Dalla presente analisi emerge che le metodiche mininvasive, in particolar modo quelle robotiche, si stanno progressivamente affermando in operazioni chirurgiche sino ad oggi considerate eseguibili solo con una chirurgia a cielo aperto. Nel caso in esame, essendo necessario operare una resezione e un reimpianto dell’uretere, l’impiego della tecnica robotica ha garantito una maggior accuratezza nella dissezione dell’uretere immerso nel tessuto fibrotico, per assicurare un’adeguata preservazione dell’esile supporto vascolare e la realizzazione di suture intracorporee più precise in uno spazio confinato come quello della pelvi, entrambe necessarie per creare anastomosi prive di tensione e ben vascolarizzate. Ciò ha garantito, ad un anno di distanza dall’intervento, una totale asintomaticità nella paziente.
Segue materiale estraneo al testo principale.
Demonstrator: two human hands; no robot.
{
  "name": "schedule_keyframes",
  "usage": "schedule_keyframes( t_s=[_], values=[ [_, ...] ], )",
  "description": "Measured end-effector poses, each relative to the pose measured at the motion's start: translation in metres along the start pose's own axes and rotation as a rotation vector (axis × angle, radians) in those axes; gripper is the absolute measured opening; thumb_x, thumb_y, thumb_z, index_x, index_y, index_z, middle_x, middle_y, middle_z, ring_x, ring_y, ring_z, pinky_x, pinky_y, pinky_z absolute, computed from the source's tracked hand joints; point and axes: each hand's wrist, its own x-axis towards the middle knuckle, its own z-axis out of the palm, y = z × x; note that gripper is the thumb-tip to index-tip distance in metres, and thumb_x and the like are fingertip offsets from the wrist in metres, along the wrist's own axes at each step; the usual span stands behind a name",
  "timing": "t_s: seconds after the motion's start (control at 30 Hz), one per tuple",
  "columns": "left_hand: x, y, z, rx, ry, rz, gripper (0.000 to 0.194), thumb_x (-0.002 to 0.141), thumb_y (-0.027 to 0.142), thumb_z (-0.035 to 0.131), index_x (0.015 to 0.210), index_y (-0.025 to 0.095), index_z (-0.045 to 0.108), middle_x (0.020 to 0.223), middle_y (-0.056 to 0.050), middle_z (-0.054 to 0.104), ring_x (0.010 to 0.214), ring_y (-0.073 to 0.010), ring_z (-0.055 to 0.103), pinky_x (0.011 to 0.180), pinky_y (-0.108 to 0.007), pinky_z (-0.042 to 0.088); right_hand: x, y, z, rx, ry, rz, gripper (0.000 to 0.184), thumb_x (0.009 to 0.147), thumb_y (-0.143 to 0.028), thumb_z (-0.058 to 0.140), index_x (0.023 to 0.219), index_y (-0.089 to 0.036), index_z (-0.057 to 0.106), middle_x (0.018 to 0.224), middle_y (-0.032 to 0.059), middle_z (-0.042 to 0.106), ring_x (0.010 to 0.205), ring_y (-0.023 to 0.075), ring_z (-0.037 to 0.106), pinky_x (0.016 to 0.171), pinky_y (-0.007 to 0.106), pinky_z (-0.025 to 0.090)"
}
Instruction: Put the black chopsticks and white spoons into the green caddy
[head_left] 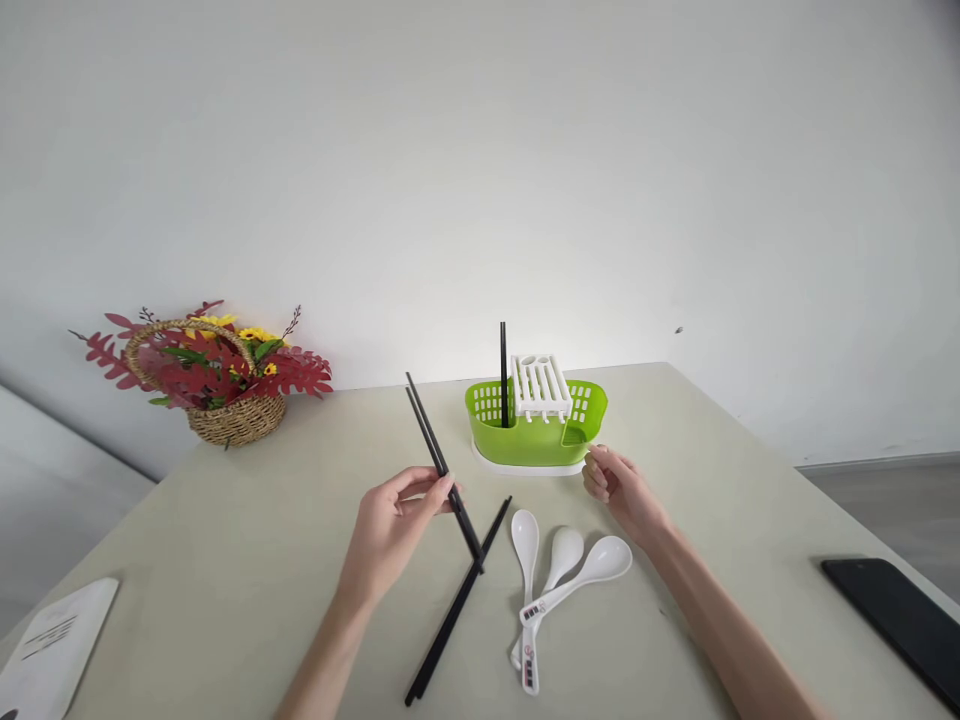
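Grasped in fingers of left hand (394, 518): black chopsticks (441, 460), tilted, lower ends over second chopstick pair (459, 600) on tabletop (285, 580). Possible splaying or slipping, from pinch on two thin rods; possible snagging or rolling of lying pair, from overlap. Right hand (619, 490) with fingers curled, just beside green cutlery holder (525, 448); contact or grip impossible to tell. Possible nudge of holder, or sweep of white spoons (609, 560), from closeness. Smooth pale tabletop, plain whitish wall (480, 180) behind; flower basket (240, 418) far left, smartphone (892, 620) at right.
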Motion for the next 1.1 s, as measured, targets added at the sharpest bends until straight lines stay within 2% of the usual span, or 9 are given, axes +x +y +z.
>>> schedule_keyframes(
  t_s=[0.1,0.17,0.3,0.47,0.6,0.73,0.9,1.1],
  values=[
    [0.004,-0.004,0.026,-0.299,0.112,-0.026,0.036,0.074,0.045,0.086,0.092,0.015,0.076,0.093,-0.007,0.079,0.084,-0.0238,0.077,0.093,-0.039,0.062,-0.001,0.002,0.000,-0.045,-0.026,-0.009,0.043,0.092,-0.049,0.072,0.065,-0.021,0.053,0.058,-0.0045,0.045,0.052,0.0098,0.034,0.050,0.027,0.026],
    [0.007,-0.010,0.042,-0.439,0.140,-0.059,0.040,0.071,0.043,0.089,0.093,0.013,0.076,0.095,-0.009,0.080,0.085,-0.0242,0.078,0.094,-0.041,0.062,-0.002,0.003,0.001,-0.084,-0.044,-0.022,0.041,0.093,-0.049,0.072,0.067,-0.021,0.055,0.057,-0.0041,0.047,0.053,0.0103,0.035,0.051,0.026,0.028],
    [0.012,-0.020,0.068,-0.627,0.159,-0.106,0.038,0.075,0.040,0.088,0.099,0.013,0.075,0.104,-0.011,0.079,0.095,-0.0242,0.078,0.100,-0.041,0.060,-0.005,0.001,0.004,-0.123,-0.117,-0.040,0.035,0.093,-0.048,0.071,0.073,-0.021,0.062,0.062,-0.0027,0.054,0.055,0.0107,0.042,0.054,0.026,0.035],
    [0.022,-0.027,0.085,-0.794,0.252,-0.098,0.031,0.079,0.032,0.086,0.100,0.013,0.074,0.110,-0.012,0.078,0.106,-0.0242,0.076,0.110,-0.040,0.054,-0.008,-0.003,0.008,-0.131,-0.293,-0.026,0.025,0.095,-0.044,0.071,0.086,-0.021,0.067,0.074,0.0003,0.065,0.058,0.0112,0.053,0.056,0.026,0.042],
    [0.030,-0.031,0.092,-0.837,0.284,-0.091,0.028,0.081,0.030,0.085,0.100,0.013,0.073,0.111,-0.012,0.078,0.110,-0.0247,0.075,0.111,-0.041,0.053,-0.008,-0.003,0.009,-0.179,-0.409,0.000,0.024,0.091,-0.039,0.077,0.104,-0.021,0.069,0.085,0.0039,0.075,0.058,0.0119,0.060,0.056,0.027,0.046],
    [0.030,-0.034,0.098,-0.818,0.274,-0.084,0.030,0.080,0.034,0.085,0.100,0.014,0.073,0.113,-0.011,0.078,0.112,-0.0256,0.074,0.110,-0.041,0.054,-0.007,-0.002,0.010,-0.195,-0.434,0.010,0.030,0.088,-0.038,0.080,0.110,-0.021,0.068,0.093,0.0074,0.079,0.057,0.0122,0.064,0.055,0.026,0.047],
    [0.024,-0.034,0.103,-0.767,0.247,-0.101,0.037,0.079,0.039,0.086,0.103,0.015,0.073,0.114,-0.013,0.078,0.115,-0.0272,0.072,0.109,-0.041,0.053,-0.007,0.001,0.008,-0.198,-0.427,0.001,0.026,0.092,-0.040,0.075,0.108,-0.021,0.065,0.089,0.0076,0.080,0.055,0.0130,0.067,0.054,0.025,0.047],
    [0.022,-0.034,0.104,-0.712,0.241,-0.123,0.039,0.076,0.040,0.088,0.101,0.014,0.073,0.113,-0.014,0.078,0.111,-0.0275,0.074,0.108,-0.041,0.055,-0.006,0.002,0.008,-0.225,-0.390,0.044,0.044,0.086,-0.045,0.080,0.117,-0.021,0.060,0.078,0.0044,0.078,0.047,0.0134,0.062,0.048,0.025,0.045]
  ],
)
Tuttavia, nonostante i chiari vantaggi della chirurgia mininvasiva rispetto alla laparotomia, quest’ultima viene ancora oggi preferita per l’assenza di chirurghi addestrati, nonché per la difficoltà di reperire concretamente la strumentazione necessaria e per le lunghe curve di apprendimento delle tecniche laparoscopiche. In quest’ottica, la chirurgia robotica, in virtù della sua rapida curva di apprendimento potrebbe facilitare l’approccio mininvasivo anche per patologie complesse come l’endometriosi profonda. Si prospetta dunque, nel prossimo futuro, un significativo incremento nel ricorso alla chirurgia robotica per il trattamento di patologie benigne e maligne, interventi che, auspicabilmente, non saranno più relegati a centri altamente specializzati bensì più capillarmente diffusi.